Moodley: No, I think one can view it in various ways. We run a diversified business, we are not just a commodity-centric business.
With regard to gold and its impact on the current account deficit, we have seen initiatives by both the government and the private sector and products where gold investments can be monetized more effectively and flow into the capital market. We support those initiatives—be it gold ETFs (exchange-traded funds) investment products, etc.
I don’t see it really affecting business by virtue of the fact that these are new product offerings. We can also bring those products to the market. Back to your other point on how well we’ve been received, I’ve dealt with the private sector.
From a government perspective also, we are well received; there’s a big commitment by both governments to push trade and investment between both our countries and I think the branch licence is a testimony to the commitment.
How many more branches would you want?
Moodley: I think we are certainly looking for more branches as we expand, but we want to follow in a measured manner. I think what we will attempt to follow is a hub-and-spoke model, so build out a presence first in Maharashtra.
Maharashtra alone is five times the South African population—as big a market or bigger than the African market. We will follow in a very measured manner a hub-and-spoke model. I just want to emphasize Sizwe’s point that its a long-term view— we take a long-term horizon on these businesses. Our investment banking business has reached a good milestone, so we now have to build the next phase of our business.
What will your retail strategy entail?
Madhav: What we have done is that we have scouted the market, have found an opportunity within the non-bank sector and (are) really looking at Rs 10-15 lakh earners and looking at that space where there are unbanked people… We found that with our technology back home in terms of cell phones, e-wallets, etc., there’s a bucket of products that we can bring to this market and it is very niche.
If we cater to that market— because we are developing a product for this market which will be ready by July—there is something which we would like to take in this market.
We are also talking with a partner in the country to do our distribution in Maharashtra.
On the commercial side, as Sizwe has mentioned, the trade corridor space is big for us. We’ve been looking after the non-resident Indian companies in South Africa for a long time now… So, if you look at that space from the commercial banking side, we’ve been able to bank a few of our customers now in the country and also assist them for the corridor business for the expansion into Africa. Especially where we are present, it makes us much more comfortable as we understand those markets and we have the ability to advice our customers accordingly.

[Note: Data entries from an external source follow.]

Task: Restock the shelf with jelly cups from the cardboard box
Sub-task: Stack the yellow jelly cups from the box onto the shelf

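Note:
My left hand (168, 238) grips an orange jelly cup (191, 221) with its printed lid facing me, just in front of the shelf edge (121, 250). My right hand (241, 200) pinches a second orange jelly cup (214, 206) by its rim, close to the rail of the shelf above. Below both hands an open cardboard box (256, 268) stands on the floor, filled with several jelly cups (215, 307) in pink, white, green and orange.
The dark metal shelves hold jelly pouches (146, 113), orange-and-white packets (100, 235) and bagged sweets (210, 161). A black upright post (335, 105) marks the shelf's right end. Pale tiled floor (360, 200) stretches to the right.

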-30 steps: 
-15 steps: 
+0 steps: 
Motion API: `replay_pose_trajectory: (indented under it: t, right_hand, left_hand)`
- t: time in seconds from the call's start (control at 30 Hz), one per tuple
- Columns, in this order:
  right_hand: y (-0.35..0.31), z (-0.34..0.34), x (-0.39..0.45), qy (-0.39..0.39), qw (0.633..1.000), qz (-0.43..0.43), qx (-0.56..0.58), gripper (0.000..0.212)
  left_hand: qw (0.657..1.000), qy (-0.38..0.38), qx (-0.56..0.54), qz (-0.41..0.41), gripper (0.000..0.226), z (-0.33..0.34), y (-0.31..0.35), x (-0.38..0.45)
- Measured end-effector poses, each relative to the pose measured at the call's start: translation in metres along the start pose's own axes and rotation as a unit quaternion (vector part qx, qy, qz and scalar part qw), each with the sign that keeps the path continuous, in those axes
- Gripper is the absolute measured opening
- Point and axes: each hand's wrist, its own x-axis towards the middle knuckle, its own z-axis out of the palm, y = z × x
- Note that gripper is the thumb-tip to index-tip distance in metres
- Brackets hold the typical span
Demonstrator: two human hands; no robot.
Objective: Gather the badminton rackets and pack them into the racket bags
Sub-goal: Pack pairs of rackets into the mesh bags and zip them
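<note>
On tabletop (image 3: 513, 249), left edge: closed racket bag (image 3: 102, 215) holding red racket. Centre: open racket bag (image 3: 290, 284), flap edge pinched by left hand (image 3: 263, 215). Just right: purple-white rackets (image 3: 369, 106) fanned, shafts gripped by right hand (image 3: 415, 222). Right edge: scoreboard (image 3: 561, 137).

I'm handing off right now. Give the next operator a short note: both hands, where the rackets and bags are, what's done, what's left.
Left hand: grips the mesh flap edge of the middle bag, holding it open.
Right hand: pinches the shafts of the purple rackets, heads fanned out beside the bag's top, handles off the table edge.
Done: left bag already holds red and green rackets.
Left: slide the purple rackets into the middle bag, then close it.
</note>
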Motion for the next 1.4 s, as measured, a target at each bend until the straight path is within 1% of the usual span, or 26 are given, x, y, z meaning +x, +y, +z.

So, at this point of time, retail means reaching out to unbanked Indians.
Madhav: We have a very good value proposition on that end but nonetheless, we are not stopping at doing the normal banking to the customers.
Will you have banking products such as consumer loans, credit cards, auto loans and mortgages?
Madhav: We looked at the mistakes that everybody else had made. We decided that we will come in with a deposit-taking strategy and we will do a liability strategy. We will do secured lending in the market space and slowly, as we start building our client base, getting to the actual unsecured lending space.
But that will take time. At this moment in time, we will have the savings account, the normal current accounts, the debit cards.
What kind of rate would you offer on a savings account?
Madhav: As a new bank entering the market space, we are offering 7.25% for savings accounts of Rs 1 lakh and above.